Exercise objective: Note how many lines in these entries contain "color", and reply with that number alone.

Supplied material:
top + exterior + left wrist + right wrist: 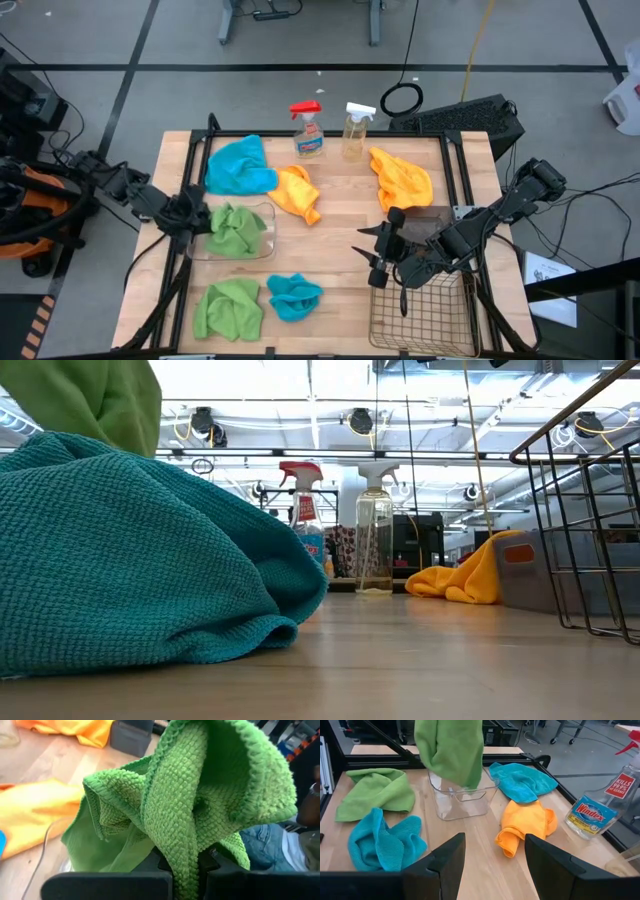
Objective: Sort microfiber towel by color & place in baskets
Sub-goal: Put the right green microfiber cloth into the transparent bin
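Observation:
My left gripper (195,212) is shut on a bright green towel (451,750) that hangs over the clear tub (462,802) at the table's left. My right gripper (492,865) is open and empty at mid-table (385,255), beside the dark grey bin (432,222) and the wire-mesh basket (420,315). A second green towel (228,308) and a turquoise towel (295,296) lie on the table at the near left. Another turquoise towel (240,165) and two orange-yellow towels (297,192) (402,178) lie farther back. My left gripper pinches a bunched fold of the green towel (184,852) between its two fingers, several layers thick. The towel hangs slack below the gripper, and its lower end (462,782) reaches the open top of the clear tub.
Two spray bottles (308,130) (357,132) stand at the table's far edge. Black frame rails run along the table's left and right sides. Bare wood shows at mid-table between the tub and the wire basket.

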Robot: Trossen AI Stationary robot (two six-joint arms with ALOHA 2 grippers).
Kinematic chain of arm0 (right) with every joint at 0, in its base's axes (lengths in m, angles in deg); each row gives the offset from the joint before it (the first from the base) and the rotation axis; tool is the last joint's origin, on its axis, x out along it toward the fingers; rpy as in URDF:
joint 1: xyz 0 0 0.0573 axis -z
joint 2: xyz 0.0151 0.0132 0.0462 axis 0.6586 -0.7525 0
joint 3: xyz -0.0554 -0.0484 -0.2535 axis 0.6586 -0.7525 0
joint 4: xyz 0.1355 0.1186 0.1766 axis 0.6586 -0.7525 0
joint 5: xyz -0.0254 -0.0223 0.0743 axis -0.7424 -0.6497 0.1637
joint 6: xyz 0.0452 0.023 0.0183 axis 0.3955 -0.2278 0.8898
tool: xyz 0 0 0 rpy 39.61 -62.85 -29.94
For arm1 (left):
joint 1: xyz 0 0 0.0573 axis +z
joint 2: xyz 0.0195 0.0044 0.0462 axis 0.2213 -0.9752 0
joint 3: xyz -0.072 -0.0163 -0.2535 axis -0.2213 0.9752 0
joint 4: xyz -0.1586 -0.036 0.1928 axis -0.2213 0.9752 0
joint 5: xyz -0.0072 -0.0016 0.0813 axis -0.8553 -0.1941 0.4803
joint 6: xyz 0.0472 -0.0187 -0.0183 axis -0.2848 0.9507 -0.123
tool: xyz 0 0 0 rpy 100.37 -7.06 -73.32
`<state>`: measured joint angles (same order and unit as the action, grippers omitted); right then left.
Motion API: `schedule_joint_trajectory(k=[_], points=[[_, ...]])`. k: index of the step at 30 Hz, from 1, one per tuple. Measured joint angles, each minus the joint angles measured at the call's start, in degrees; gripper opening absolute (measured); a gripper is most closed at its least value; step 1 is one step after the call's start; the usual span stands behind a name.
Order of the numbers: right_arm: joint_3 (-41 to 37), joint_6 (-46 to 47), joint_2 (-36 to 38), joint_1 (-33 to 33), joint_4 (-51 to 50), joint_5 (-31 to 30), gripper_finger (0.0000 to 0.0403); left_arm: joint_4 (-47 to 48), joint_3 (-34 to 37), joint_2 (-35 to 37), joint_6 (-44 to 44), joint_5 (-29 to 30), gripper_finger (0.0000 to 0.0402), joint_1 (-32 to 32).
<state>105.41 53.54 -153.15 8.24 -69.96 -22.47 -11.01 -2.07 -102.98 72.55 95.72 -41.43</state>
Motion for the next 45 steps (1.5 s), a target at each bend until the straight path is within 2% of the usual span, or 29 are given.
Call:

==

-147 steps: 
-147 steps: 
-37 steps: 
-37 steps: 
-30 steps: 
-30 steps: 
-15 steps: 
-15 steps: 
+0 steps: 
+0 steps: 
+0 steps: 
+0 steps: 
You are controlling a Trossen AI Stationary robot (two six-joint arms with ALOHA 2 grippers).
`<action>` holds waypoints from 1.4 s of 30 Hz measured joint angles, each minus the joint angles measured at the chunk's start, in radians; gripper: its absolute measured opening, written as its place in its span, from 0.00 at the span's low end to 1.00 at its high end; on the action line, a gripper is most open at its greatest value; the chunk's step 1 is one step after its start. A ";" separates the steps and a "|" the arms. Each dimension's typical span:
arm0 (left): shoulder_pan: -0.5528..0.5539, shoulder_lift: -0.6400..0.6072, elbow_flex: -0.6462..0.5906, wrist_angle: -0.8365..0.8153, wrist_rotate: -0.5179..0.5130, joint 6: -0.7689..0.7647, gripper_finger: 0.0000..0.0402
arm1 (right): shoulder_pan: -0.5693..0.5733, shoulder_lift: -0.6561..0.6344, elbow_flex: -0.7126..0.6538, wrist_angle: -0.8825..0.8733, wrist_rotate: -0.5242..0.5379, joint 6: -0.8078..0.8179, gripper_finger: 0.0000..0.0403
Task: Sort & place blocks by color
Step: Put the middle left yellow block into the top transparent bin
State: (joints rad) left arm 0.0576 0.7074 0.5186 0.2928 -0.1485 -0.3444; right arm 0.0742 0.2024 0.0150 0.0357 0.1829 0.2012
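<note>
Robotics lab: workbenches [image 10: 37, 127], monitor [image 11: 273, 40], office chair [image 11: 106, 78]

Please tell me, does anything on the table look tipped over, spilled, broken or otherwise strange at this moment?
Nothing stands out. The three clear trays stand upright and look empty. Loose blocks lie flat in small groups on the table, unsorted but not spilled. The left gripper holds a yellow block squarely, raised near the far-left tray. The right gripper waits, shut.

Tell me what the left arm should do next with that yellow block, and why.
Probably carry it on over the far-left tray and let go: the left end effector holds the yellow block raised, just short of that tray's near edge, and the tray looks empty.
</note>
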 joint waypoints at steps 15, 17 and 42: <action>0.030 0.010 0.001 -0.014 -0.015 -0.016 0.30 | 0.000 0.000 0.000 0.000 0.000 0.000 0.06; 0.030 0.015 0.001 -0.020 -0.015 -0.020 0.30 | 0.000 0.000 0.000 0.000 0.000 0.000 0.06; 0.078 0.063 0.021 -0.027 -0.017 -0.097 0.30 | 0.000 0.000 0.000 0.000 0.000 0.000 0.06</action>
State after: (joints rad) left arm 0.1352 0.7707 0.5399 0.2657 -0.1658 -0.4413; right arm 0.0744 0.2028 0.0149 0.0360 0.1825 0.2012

Output: 2